Can we imagine living in a world in which profits go not only to a small elite of digital innovators but to the entire society? What if Silicon Valley’s marketing mantra to “make the world a better place” became the true political program of a leisure society based on fully automated wealth?
The Digital Bauhaus Summit 2016 takes up these and similar questions. Luxury communism is the name of the thought experiment that the boutique conference, now in its third year in Weimar, will tackle. Of course there will be workshops and lectures but also an algorithmic Show Gala and our own revolutionary attempt to drown capitalism and the financial crisis with the Slime Economy. High-profile thinkers and critics of the digital era such as Evgeny Morozov, Bruce Sterling, Sarah Sharma, Vinay Gupta, Alexandra Deschamps-Sonsino and Mark Fisher will be joining us.

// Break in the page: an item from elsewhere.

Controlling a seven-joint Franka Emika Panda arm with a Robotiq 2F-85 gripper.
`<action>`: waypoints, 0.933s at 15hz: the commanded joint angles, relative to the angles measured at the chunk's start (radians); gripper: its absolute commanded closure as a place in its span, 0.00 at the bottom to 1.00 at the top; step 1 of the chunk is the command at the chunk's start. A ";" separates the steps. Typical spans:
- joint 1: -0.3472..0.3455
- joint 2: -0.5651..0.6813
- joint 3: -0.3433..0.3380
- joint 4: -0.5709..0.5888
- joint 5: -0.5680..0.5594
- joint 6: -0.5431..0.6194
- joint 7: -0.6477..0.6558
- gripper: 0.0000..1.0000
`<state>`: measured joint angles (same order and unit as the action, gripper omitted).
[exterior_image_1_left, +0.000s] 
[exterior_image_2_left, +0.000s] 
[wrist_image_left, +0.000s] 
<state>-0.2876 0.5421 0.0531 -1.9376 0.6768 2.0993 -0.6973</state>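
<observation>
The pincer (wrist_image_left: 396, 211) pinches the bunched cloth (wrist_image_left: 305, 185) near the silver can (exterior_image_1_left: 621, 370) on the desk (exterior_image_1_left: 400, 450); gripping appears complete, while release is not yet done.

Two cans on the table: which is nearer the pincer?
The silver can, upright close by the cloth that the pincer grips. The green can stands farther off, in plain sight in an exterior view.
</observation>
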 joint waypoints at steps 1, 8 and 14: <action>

A digital wish list of demands will help kick-start the event: from the nationalization of all social networks to the abolition of the second class in public transport. Over the course of the conference the 150 participants (a.k.a. Luxury Cadre) will work up this catalogue of demands into a Luxury Communist Manifesto, which will outline the contours of a world society aiming to advance the motto “Wealth without Work!” to a civil religion.
With these goals in mind, the conference hopes to forge a path into the future that overcomes the seemingly inevitable dystopia created by war, financial crises, and the global rise of populism. At the same time, our luxury communism parade is determined to march resolutely past the infantile utopias of 3D printed urban gardens. In our temporary Kulturpalast, only seriously desirable futures audition for the role of political prima ballerina. Because, as the old Luxury Communist Friedrich Nietzsche famously put it: What good is a revolution where I can’t dance?!